Türk örf, adet ve töresinde kadın bilge insandır, akıl danedir, sultandır, yol göstericidir. Türklerde kadınlar okuyan, araştıran, aile ve ülke ekonomisine katkıda bulunan bir insandır. İşin özeti “Kadın insandır.”
Bunun en güzel örneğini Hanlar Hanı Cengiz Han’ da görmekteyiz.
Cengiz Han bir gün sarayına tüm hanlarını (Bilge kişileri, akıl ve bilgi danıştığı insanları) toplamış, tahtının sağ tarafına eşini oturtmuş ve “Ben Hanlar Han’ı Cengiz Han, hepinizin Han’ıyım” dedikten sonra eşini göstererek Bu da benim HAN’IM” diyerek eşine ve kadına verdiği değeri göstermiştir.
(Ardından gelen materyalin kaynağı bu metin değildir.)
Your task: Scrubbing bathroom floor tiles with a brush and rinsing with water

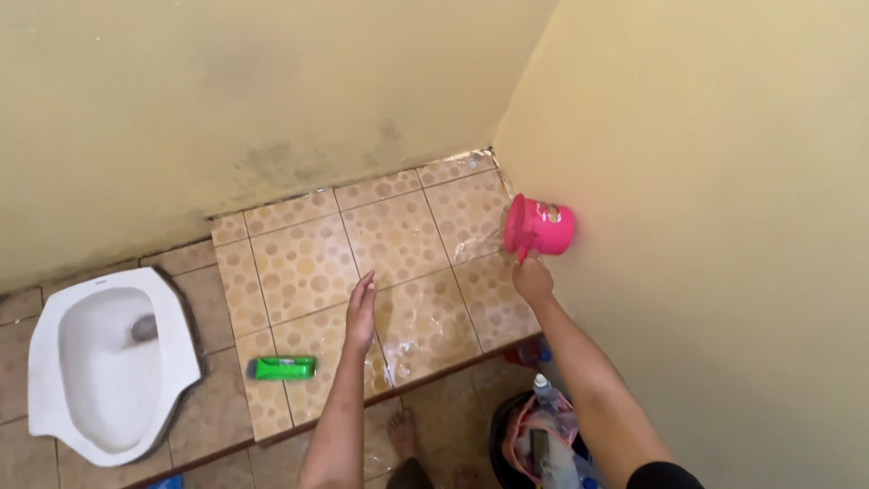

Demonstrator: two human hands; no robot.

Bugün kadınlara hitap ederken HAN’IM kelimesini kullanmamızın kaynağı
Cengiz Han’ın eşine HAN’IM demesidir.
T.C. Devletinin kurucu Mustafa Kemal Atatürk te “Ey kahraman Türk kadını! Sen yerde sürünmeye değil, omuzlar üzerinde göklere yükselmeye layıksın” sözleriyle birlikte
5 Aralık 1934 tarihinde dünyada bir ilki gerçekleştirerek “Türk Kadınına Seçme ve Seçilme Hakkı” tanıyarak, Türk Kadınına kimlik, kişilik kazandırmış, eşit, özgür bir insan olmalarını sağlayarak önem vermiştir.
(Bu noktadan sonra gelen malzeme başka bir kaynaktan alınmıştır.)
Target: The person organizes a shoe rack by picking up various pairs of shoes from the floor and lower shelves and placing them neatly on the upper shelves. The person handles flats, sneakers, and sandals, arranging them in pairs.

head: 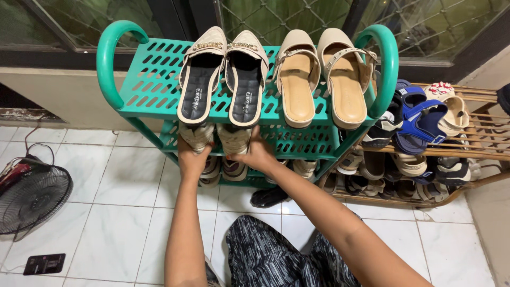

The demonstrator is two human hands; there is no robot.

Sadece savaşlarda değil, yaşadığı çevrede ve evinde maruz kaldığı bir çok baskıya rağmen ve zor şartlarda yılmayan, mücadele eden, çocuklarına, eşlerine ve özellikle aile büyüklerine bakmış, kilim dokumuş, tarlada çalışmış, yemek yapmış çamaşır yıkamış, yağan yağmurla birlikte oluşan çamurla uğraşmışlardır Türk Kadını.
Günümüzde her türlü teknolojik aletlere, elektrik süpürgesine, çamaşır ve bulaşık makinalarına rağmen ev işi yapıyoruz, çok çalışıyoruz, yoruluyoruz diye sızlanan kadınlar gibi hiçbir zaman sızlanmamış hayatından şikâyetçi olmamıştır Türk Kadını.
Kadınlara Türk Tarihinde çok büyük önem verilmişken, yüce dinimizin ilk emri “OKU” olmasına “Erkek olsun, kadın olsun ilim öğrenmek herkese farzdır” emrine ve
Peygamberimiz’in eşi Hz. Hatice’nin ticaretle uğraşmasına rağmen günümüzde geldiğimiz noktada ülkemizde İslam alimi, şeyh, şıh, cübbeli adı altında ortaya çıkan birileri kadınları arka plana atmaya çalışmakta, kadının fitne, fücur, fesat ve günahkar birisi olduğu belirterek okumasının, çalışmasının büyük günahlardan olduğunu, kadının doğduğu günden öleceği güne kadar evinden dışarı çıkmaması gerektiğini söyleyenler ortaya çıkmıştır.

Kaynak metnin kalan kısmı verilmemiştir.